The phone rang at 3:30am and after it became obvious that it wasn't going to stop ringing I forced myself back to consciousness and got up to answer it.
It was our security guard in a panic. Someone was at the door. All I caught from his hundred-mile-an-hour Tagalog was the last name and that it was an emergency. It was a family that we've been involved with from the the time we first arrived in the Philippines. We've had their children in our classes, given them food regularly,taken them to the hospital and cared for them when they were sick or injured and even buried one of their children who died of meningitis in 2001.
I made my way downstairs still shaking the cobwebs out of my head to find an ambulance parked in front of our building with its lights flashing and Linda (the mom) looking scared to death.
They had been driven in from the the provincial locale where they had been relocated after the fire a year ago (a two hour drive). The hospital nearest to them did not have the facilities for the emergency appendectomy they said she needed, so they asked the ambulance to bring them to Gentle Hands for 'help'. They had no money and didn't now where to go or what to do.
I explained to the ambulance person that there was little we could do for Rosie here, but if they would take her to the nearest government hospital I would come and see if I could be any help.
So off they went with lights flashing while I ran upstairs to tell my wife what was happening and grab my phone and some money. I know from experience not to go to the emergency room without money.
When I arrived at the hospital a few minutes later the ambulance was parked to the side of the emergency entrance and Linda ran up to me and said, "They won't accept her... they don't want her here."
Unfortunately this kind of thing is not surprising. The hospital staff were perfectly willing to let her die in the ambulance outside the emergency room.
I went inside to find the doctor on duty and noticed that the ER wasn't nearly as busy as it usually is. It seemed eerily quiet and most of the beds were empty. I found the doctor and asked him what the problem was. He explained matter-of-factly that since the first hospital had not called ahead and warned them they were not going to accept her (the old 'not-my-fault-not-my-problem defense'). I asked him what we were supposed to do and he suggested finding a different hospital (this was a public government hospital). Anyway, after a short conversation in which I asked him what he was going to do if she died in the back of an ambulance 20 feet away from where he was standing, he relented and agreed to examine her.

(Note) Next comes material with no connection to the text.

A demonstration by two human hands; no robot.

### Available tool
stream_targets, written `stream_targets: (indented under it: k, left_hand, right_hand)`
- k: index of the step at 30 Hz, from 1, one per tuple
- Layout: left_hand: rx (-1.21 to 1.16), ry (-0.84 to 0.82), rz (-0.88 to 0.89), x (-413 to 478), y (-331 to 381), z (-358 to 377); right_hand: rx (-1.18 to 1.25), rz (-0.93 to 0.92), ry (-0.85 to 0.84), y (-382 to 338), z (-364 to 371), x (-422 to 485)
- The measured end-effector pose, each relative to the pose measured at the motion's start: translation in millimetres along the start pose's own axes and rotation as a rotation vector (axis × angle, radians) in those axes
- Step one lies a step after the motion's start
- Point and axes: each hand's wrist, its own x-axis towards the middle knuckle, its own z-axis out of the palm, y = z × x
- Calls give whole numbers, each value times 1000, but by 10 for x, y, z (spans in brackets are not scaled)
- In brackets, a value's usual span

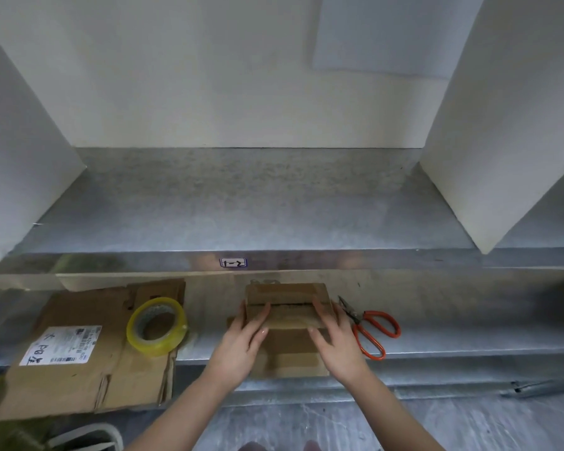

I waited in the emergency room until they had completed the initial examination and taken some blood to repeat the test done at the first hospital, spoke briefly to the doctor and left to in order to get home in time to make breakfast and send two of my own kids off to school.
Rosie was diagnosed with a bladder infection and released from the hospital to recuperate at Gentle Hands. Linda later told our social worker that they never would have gotten her admitted to the hospital if I hadn't been there.
The poor are scorned and shunned. Few people are willing to help them. They know this and hence do not even try to stand up for themselves or fight for what they need or are entitled to. For me (a 'rich' foreigner) all it took was my white face and a few words to get Rosie in to the hospital.
God loves the poor. God feels compassion for the poor. Jesus called them 'blessed' and said they would inherit the Earth and yet they are consistently treated as worthless. I needed to be woken up at 3am for God to remind me where His heart is... and where mine should be.